ABOUT THIS TASK: Using the records below, transcribe word for word the stretch from the line that contains "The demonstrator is" through the line that contains "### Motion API", both end lines included, and nothing else.

Saved data entries
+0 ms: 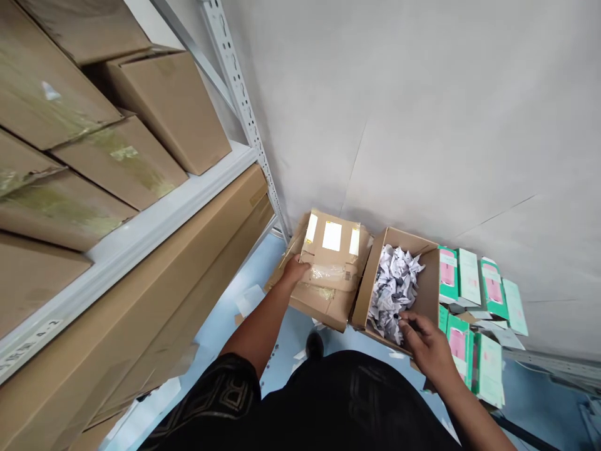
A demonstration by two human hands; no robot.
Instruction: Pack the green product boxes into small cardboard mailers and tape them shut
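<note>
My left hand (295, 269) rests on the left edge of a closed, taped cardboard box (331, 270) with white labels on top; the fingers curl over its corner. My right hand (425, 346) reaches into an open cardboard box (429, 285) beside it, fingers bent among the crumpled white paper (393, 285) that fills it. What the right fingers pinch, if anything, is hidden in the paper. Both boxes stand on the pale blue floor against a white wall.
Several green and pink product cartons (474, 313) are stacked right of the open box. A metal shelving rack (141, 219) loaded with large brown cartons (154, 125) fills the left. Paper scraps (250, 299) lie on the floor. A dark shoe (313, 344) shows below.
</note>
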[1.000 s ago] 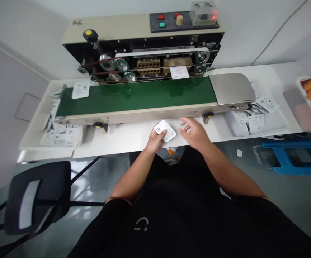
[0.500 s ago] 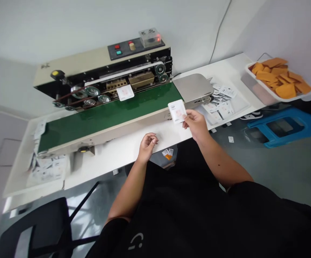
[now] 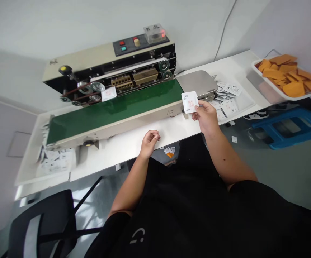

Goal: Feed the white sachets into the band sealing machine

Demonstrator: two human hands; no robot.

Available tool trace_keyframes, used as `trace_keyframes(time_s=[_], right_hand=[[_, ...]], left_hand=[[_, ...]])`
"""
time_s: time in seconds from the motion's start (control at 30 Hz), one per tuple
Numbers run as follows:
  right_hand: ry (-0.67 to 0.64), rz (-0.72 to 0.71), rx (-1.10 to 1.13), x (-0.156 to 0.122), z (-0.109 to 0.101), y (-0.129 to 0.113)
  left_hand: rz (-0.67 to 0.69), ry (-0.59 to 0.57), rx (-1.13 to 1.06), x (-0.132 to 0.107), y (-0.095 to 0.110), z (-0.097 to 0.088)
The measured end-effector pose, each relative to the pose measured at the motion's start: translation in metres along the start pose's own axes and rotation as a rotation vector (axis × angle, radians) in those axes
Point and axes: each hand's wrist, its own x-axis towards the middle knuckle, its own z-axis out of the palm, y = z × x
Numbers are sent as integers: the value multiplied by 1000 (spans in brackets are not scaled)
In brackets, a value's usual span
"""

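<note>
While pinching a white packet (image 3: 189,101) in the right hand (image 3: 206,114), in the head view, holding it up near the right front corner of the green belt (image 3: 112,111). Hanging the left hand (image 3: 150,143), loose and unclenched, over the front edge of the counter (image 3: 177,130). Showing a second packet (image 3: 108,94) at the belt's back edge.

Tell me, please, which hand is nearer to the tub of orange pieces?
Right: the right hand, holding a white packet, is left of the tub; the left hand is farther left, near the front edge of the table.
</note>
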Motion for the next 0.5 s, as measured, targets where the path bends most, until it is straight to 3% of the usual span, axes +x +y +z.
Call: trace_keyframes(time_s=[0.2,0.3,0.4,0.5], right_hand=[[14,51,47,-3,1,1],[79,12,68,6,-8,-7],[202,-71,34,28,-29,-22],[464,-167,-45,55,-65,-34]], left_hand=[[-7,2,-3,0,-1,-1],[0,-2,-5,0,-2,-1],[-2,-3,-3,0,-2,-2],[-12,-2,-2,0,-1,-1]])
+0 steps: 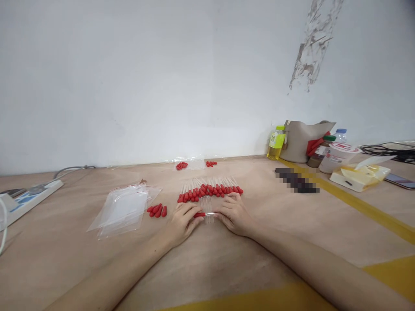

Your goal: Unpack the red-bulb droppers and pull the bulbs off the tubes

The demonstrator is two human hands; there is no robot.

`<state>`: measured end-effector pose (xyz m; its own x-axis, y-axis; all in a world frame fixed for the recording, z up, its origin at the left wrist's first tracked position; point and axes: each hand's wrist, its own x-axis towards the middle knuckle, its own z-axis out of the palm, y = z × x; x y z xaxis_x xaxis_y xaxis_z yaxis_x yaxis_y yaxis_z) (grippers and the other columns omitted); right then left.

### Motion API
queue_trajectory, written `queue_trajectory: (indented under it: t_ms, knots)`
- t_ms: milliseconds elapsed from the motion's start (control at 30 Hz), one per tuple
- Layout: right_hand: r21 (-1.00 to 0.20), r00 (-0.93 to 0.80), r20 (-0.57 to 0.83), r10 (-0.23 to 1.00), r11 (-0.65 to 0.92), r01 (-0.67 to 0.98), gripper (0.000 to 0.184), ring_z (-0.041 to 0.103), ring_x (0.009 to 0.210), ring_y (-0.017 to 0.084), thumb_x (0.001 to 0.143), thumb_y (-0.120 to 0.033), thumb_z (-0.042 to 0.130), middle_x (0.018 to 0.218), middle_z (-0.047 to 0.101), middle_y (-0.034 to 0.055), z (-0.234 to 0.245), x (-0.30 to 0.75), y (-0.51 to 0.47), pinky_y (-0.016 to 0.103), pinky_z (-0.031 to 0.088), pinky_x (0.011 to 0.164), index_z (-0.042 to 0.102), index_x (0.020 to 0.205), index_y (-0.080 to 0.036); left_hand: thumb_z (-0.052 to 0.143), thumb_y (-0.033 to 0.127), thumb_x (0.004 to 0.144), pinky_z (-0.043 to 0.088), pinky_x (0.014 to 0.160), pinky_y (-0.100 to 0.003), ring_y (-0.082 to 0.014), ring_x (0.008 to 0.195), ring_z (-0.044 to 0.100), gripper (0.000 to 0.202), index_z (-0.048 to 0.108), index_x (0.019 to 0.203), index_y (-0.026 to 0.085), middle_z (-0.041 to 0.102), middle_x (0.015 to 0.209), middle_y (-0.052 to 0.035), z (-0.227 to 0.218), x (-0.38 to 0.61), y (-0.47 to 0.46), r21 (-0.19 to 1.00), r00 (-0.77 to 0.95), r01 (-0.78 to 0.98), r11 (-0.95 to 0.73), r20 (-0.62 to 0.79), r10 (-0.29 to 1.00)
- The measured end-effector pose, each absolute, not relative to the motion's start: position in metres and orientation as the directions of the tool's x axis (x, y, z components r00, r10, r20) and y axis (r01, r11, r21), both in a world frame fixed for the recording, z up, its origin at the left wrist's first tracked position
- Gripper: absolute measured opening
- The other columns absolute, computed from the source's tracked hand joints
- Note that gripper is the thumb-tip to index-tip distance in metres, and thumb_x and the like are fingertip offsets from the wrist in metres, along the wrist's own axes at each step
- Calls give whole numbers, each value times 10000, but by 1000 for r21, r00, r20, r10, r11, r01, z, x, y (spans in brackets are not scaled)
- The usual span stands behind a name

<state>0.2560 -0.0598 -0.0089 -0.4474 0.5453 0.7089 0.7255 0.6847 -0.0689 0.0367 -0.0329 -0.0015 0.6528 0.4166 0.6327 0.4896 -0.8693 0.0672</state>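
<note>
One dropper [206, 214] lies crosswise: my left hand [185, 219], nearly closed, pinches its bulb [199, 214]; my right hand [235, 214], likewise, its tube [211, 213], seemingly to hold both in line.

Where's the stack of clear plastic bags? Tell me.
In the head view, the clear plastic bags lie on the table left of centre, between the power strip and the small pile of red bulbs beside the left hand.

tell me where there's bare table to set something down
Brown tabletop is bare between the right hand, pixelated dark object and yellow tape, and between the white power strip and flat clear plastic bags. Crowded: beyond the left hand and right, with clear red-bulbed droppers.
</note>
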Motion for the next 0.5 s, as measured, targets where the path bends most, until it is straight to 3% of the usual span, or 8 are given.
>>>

RESULT OF THE EXERCISE:
The demonstrator is two human hands; there is no robot.

`<state>`: measured end-effector pose (xyz m; its own x-axis, y-axis; all in a world frame fixed for the recording, z up, its origin at the left wrist's first tracked position; point and axes: each hand's wrist, its own x-axis towards the middle knuckle, its own z-axis out of the palm, y = z × x; x y z xaxis_x xaxis_y xaxis_z yaxis_x yaxis_y yaxis_z) (grippers and the other columns omitted); right then left.

### Motion API

This answer leaves nothing further to address.